This is yet another case of a State Trooper trying to pick up women while on the job — something they're not allowed to do.

Sean Link, who joined the State Police in 2005, was forced to resign nearly 11 years later after officials learned that he tailed one woman for 10 miles and spent months pursuing another woman who had a DWI charge hanging over her head.

This case is being reported for the first time because Link was never charged with a crime and officials kept his disciplinary actions under wraps. The details of the investigation have been released because Link has been trying to collect his pension and appealed to Superior Court after the pension board denied his benefits.

This is the latest known instance of a trooper being accused of breaking laws and regulations in order to find a date.

According to a Thursday appellate court decision, Link pleaded guilty to five internal disciplinary charges for incidents that occurred in 2008 and 2009. In 2016, he resigned under a negotiated voluntary plea agreement regarding the disciplinary matter.

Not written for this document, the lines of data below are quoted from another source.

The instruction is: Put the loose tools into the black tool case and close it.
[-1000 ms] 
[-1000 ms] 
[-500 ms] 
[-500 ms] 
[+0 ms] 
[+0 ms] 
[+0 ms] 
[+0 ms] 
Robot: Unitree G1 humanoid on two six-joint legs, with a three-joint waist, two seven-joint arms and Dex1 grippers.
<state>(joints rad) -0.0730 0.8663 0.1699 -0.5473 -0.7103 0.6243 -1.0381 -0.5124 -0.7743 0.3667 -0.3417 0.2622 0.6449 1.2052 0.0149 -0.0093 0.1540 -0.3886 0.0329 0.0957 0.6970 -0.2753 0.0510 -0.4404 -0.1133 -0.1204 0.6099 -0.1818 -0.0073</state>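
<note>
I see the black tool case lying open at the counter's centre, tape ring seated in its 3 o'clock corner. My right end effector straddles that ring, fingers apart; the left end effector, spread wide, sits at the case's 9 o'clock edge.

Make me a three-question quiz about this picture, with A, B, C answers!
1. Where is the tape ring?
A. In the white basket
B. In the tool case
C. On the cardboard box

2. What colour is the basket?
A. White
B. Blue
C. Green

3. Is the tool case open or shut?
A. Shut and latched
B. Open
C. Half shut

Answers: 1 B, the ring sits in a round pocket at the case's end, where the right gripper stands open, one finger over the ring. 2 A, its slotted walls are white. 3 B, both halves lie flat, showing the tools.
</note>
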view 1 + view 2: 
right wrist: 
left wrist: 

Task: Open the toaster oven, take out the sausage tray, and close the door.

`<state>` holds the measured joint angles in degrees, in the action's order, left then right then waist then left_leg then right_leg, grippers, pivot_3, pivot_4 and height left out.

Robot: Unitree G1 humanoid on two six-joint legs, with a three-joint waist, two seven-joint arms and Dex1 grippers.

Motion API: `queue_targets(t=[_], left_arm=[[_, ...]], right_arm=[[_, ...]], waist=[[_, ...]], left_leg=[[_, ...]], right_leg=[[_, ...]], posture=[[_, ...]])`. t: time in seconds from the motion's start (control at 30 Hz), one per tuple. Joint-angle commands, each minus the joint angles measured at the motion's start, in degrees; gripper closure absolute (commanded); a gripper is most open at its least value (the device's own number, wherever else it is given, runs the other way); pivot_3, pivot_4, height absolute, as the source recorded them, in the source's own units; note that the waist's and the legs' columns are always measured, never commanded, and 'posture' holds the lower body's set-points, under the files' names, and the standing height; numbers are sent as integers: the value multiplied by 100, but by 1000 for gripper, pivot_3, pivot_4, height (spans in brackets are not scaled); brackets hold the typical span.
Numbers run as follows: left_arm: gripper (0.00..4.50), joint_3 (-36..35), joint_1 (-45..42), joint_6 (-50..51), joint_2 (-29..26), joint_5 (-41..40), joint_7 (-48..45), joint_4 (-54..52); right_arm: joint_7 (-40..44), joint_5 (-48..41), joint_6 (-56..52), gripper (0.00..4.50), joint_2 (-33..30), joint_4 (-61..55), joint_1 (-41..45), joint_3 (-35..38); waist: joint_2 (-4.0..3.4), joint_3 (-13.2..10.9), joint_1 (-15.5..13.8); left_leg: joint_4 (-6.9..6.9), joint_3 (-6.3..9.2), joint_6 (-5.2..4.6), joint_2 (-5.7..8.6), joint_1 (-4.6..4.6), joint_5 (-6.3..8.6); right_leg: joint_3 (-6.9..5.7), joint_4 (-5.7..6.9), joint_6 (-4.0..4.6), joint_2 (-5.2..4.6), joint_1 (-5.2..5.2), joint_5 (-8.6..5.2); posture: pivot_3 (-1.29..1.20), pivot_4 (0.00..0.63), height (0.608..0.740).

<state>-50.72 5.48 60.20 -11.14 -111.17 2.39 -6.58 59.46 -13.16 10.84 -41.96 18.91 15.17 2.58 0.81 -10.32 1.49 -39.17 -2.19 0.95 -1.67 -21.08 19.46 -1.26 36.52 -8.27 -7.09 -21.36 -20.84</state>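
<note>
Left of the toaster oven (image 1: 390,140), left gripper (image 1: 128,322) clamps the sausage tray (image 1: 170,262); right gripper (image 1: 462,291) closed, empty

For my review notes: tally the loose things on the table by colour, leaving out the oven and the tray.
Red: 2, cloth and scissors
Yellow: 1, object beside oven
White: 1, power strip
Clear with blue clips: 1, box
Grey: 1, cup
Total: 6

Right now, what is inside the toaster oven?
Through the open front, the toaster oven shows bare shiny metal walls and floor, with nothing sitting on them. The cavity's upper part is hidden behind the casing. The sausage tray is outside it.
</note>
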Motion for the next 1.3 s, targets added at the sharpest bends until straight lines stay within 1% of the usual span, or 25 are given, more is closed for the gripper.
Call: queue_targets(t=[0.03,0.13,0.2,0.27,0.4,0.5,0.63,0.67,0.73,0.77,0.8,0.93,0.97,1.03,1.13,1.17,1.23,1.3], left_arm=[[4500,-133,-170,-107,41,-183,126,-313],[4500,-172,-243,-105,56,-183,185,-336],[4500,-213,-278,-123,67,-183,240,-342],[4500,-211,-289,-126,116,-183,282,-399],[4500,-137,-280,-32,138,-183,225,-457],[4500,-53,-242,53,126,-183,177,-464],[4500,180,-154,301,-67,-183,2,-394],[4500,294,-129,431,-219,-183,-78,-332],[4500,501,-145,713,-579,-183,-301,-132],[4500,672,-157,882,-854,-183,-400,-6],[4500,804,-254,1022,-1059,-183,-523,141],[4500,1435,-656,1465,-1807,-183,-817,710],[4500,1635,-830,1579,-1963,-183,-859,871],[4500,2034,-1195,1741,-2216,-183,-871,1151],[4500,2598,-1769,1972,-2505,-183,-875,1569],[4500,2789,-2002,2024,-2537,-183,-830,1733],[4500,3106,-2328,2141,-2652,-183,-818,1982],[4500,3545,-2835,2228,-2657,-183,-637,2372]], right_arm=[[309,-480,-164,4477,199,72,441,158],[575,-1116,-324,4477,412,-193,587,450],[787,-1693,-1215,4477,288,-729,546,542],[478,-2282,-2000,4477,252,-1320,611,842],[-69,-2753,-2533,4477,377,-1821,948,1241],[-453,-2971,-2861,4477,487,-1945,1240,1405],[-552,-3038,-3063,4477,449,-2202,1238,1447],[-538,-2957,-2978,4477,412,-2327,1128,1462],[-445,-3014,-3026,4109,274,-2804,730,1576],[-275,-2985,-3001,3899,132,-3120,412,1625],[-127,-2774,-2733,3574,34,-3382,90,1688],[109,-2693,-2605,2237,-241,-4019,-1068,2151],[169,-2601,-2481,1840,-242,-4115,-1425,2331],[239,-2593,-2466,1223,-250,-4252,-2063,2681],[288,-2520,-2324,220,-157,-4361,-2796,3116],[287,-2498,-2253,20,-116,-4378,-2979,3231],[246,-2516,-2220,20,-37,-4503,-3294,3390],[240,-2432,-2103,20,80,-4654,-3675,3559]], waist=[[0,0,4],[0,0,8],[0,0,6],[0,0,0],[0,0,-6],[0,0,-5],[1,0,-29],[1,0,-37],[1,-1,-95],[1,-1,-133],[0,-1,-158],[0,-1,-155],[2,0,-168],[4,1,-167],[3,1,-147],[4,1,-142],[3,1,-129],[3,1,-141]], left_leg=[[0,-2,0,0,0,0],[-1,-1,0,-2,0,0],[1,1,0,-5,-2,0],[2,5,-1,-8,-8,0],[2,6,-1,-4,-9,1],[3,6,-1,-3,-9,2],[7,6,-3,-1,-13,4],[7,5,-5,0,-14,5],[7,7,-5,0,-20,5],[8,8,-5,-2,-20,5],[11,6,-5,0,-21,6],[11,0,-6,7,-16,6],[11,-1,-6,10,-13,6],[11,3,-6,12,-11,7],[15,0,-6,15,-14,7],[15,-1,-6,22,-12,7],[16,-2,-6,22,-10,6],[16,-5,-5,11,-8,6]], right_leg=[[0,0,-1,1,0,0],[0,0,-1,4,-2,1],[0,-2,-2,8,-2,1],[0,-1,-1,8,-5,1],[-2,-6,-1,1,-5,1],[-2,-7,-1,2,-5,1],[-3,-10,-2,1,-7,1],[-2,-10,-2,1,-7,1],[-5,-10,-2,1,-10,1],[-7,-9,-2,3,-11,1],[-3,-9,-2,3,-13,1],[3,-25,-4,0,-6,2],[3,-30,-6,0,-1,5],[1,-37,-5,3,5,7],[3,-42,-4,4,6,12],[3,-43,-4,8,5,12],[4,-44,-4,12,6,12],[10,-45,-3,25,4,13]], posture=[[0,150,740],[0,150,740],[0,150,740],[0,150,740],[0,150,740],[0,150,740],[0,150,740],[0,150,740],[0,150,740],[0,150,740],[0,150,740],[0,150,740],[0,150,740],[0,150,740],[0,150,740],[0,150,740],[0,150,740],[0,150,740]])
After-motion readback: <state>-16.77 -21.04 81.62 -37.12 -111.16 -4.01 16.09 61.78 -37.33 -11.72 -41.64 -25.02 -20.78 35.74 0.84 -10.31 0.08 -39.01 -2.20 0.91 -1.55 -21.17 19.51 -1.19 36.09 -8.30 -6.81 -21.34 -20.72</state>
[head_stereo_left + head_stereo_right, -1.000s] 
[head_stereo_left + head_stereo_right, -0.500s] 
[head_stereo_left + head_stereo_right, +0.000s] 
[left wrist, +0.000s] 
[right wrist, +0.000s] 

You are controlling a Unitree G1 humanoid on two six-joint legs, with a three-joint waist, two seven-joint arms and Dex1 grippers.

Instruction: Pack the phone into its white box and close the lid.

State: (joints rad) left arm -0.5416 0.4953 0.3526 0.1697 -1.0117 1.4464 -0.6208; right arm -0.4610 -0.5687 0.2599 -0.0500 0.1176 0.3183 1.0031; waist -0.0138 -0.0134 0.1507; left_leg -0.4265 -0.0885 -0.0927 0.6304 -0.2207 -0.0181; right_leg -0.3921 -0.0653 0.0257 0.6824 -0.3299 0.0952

Authorities said that on April 7, 2008, Link followed a woman’s vehicle for 10 miles and used his car’s mobile data computer to snoop into the woman’s personal information without conducting a proper motor vehicle stop.

Months later on Jan. 18, 2009, he got a woman who had been pulled over for DWI to give him her phone number by telling her that he could help get the charge dismissed.

Officials said Link spent several months trying to “procure a romantic relationship with the woman,” the appellate decision says, by trying to intervene in the DWI case, showing up unannounced at her job and repeatedly calling her from a blocked number.

Officials said Link told the woman to contact a judge “to pull some strings”; told her that proper procedures were not followed during the stop; and told her that he could tell the arresting officer to “lay off” by claiming that she was his childhood friend.

Officials said Link then lied about what happened when questioned by investigators in 2012.

Before resigning, Link applied for an accidental disability retirement pension by claiming injuries from an on-duty accident in October 2012.

In May 24, 2016, the Board of Trustees for the State Police Retirement System rejected his application for accidental retirement benefits and ruled that he should get no pension whatsoever because “his egregious misconduct […] continued over numerous years” and that he “demonstrated a high degree of moral turpitude” and “a pattern of violation of the public trust.” The board, however, did allow him to get a refund of his pension contributions.

Link appealed to an administrative law judge, who ruled that losing his entire pension would be too harsh of a punishment.

The pension board, which is not bound to accept an administrative law judge’s findings, disagreed and insisted that he forfeit his entire pension because the misconduct was directly related to his employment.

Link appealed to Superior Court, arguing that his misconduct was not pervasive or chronic.

A two-judge panel this week rejected his appeal, describing his conduct as “deplorable.”

The judges reasoned that it is “irrelevant” that Link did not personally benefit from his rule breaking because “the true casualty of his misconduct was betrayal of the public’s trust.”

The judges also concluded that because he had been forced to retire because of misconduct, and not because of any injury, he was not eligible for the accidental disability benefits.

In a separate case earlier this year, a Superior Court judge rejected the state’s effort to dismiss a lawsuit by a woman who said a trooper stole nude photos from her phone during a traffic stop.

That trooper, Marquice D. Prather, was fired and sentenced to three years of probation last year after he was caught pulling over women and going through their phones to find intimate images. He's facing at least two lawsuits by women.

Another trooper, Eric Richardson, was also accused of pulling over women and harassing them for dates. He pleaded guilty last year to illegally looking up personal information on an FBI database and was sentenced to three years of probation.